ACTION ITEM> All of the lines below need to be copied exactly, apart from the pictures.

DATA>
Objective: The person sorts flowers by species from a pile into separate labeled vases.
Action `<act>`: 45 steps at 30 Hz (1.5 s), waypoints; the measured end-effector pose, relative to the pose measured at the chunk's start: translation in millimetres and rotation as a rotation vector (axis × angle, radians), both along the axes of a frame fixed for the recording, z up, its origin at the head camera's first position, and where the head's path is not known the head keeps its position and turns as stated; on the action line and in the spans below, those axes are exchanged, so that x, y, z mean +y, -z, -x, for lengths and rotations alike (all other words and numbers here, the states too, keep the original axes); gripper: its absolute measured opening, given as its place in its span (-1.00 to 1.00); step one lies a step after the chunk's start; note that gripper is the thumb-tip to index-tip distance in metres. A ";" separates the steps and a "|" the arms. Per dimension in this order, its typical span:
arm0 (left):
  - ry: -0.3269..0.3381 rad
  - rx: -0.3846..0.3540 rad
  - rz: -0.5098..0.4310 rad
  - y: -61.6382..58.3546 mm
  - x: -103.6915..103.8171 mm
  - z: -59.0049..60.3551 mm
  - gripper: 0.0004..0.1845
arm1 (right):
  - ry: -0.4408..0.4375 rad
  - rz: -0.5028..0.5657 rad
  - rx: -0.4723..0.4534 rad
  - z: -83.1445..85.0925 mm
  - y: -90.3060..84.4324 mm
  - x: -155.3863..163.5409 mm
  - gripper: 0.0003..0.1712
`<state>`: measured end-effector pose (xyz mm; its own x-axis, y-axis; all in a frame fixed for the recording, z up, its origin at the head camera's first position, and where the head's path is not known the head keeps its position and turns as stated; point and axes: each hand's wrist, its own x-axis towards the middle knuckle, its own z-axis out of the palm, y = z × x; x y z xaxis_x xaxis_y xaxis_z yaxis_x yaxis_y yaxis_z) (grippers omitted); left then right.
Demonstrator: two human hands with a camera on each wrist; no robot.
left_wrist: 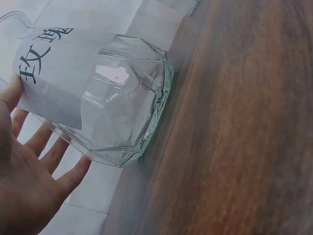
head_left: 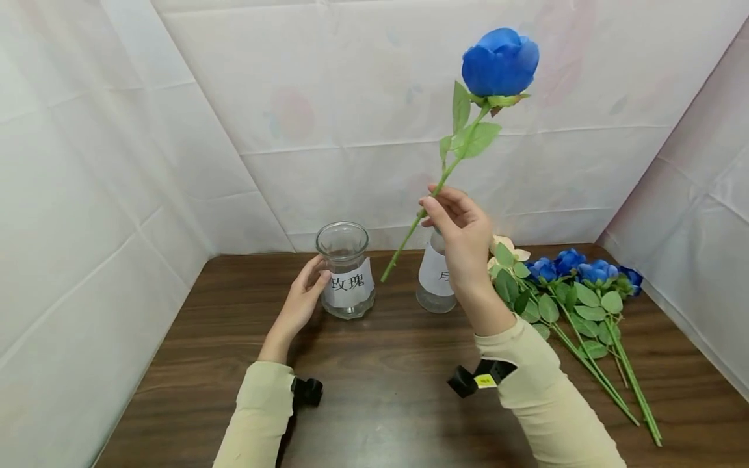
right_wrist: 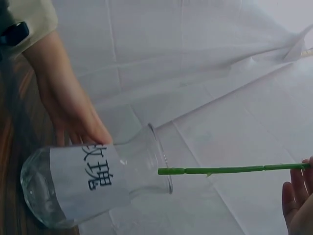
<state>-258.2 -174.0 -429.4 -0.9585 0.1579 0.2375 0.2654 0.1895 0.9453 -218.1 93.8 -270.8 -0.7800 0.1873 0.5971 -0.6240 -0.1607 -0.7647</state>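
Note:
A blue artificial rose (head_left: 500, 64) stands tilted high in the head view, its green stem pinched between thumb and fingers of my right hand (head_left: 465, 237). The bare stem end (right_wrist: 171, 171) points down and left, overlapping the mouth of a clear glass vase in the right wrist view. That vase (head_left: 344, 240) stands upright and wears a white paper label (head_left: 351, 283) with black Chinese characters. My left hand (head_left: 303, 302) holds its left side, thumb at the label (left_wrist: 58, 78) and fingers along the glass behind.
A second labelled glass vase (head_left: 434, 286) stands to the right, partly hidden by the right hand. Several blue roses (head_left: 597, 272) and a cream flower (head_left: 508, 248) lie on the right of the brown wooden table (head_left: 374, 383). White cloth (head_left: 351, 175) encloses the back and sides.

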 end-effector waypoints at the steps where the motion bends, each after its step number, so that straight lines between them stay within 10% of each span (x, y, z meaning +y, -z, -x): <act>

EXERCISE RESPONSE>
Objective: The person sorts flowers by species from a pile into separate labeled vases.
Action `<act>`: 45 steps at 30 Hz (1.5 s), waypoints; the measured end-effector pose, relative to the pose measured at the chunk's start: translation in millimetres and rotation as a rotation vector (axis × angle, radians), both along the axes of a frame fixed for the recording, z up, its origin at the head camera's first position, and where the head's path is not known the head keeps its position and turns as stated; on the action line and in the spans below, those axes are exchanged, so that x, y, z mean +y, -z, -x, for lengths and rotations alike (all other words and numbers here, the states too, keep the original axes); gripper: its absolute measured opening, given as its place in its span (-1.00 to 1.00); step one lies a step after the chunk's start; note that gripper is the thumb-tip to index-tip distance in metres. A ";" separates the steps and a "|" the arms. Per dimension in this order, its typical span:
arm0 (left):
  - ry: -0.3269..0.3381 rad
  - rx: -0.3846..0.3540 rad
  - rz: -0.5098..0.4310 rad
  - y: -61.6382..58.3546 mm
  - x: -103.6915..103.8171 mm
  - z: -59.0049..60.3551 mm
  - gripper: 0.0004..0.1845
arm1 (right):
  - ry: -0.4408..0.4375 rad
  - rz: -0.5028..0.5657 rad
  - rx: -0.4723..0.4534 rad
  - z: -83.1445..85.0925 mm
  - y: -90.3060..84.4324 mm
  - x: -155.3863..163.5409 mm
  - gripper: 0.0003..0.1712
`<state>`: measured end-effector pose (xyz mm; its own x-axis, y-axis; all in a frame fixed for the recording, z up, its origin at the head camera's first position, and where the head's path is not known the head keeps its position and turns as stated; point and axes: each hand's wrist, its own x-axis towards the middle knuckle, its own z-axis out of the palm, y = z × x; x y z xaxis_x xaxis_y xaxis_z yaxis_x yaxis_y yaxis_z) (grippers omitted); left then right.
Demonstrator: two human hands with a camera on each wrist; no robot.
left_wrist: 
head_left: 
right_wrist: 
<state>-258.2 -174.0 -429.4 -0.9585 0.1579 0.2375 0.2654 0.1895 0.9453 -218.1 93.8 -270.8 -0.7800 0.1873 0.5971 -0.6240 -0.1607 -0.7647</state>
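Note:
A blue artificial rose (head_left: 500, 64) stands tilted high in the head view, its green stem pinched between thumb and fingers of my right hand (head_left: 465, 237). The bare stem end (right_wrist: 171, 171) points down and left, overlapping the mouth of a clear glass vase in the right wrist view. That vase (head_left: 344, 240) stands upright and wears a white paper label (head_left: 351, 283) with black Chinese characters. My left hand (head_left: 303, 302) holds its left side, thumb at the label (left_wrist: 58, 78) and fingers along the glass behind.
A second labelled glass vase (head_left: 434, 286) stands to the right, partly hidden by the right hand. Several blue roses (head_left: 597, 272) and a cream flower (head_left: 508, 248) lie on the right of the brown wooden table (head_left: 374, 383). White cloth (head_left: 351, 175) encloses the back and sides.
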
 end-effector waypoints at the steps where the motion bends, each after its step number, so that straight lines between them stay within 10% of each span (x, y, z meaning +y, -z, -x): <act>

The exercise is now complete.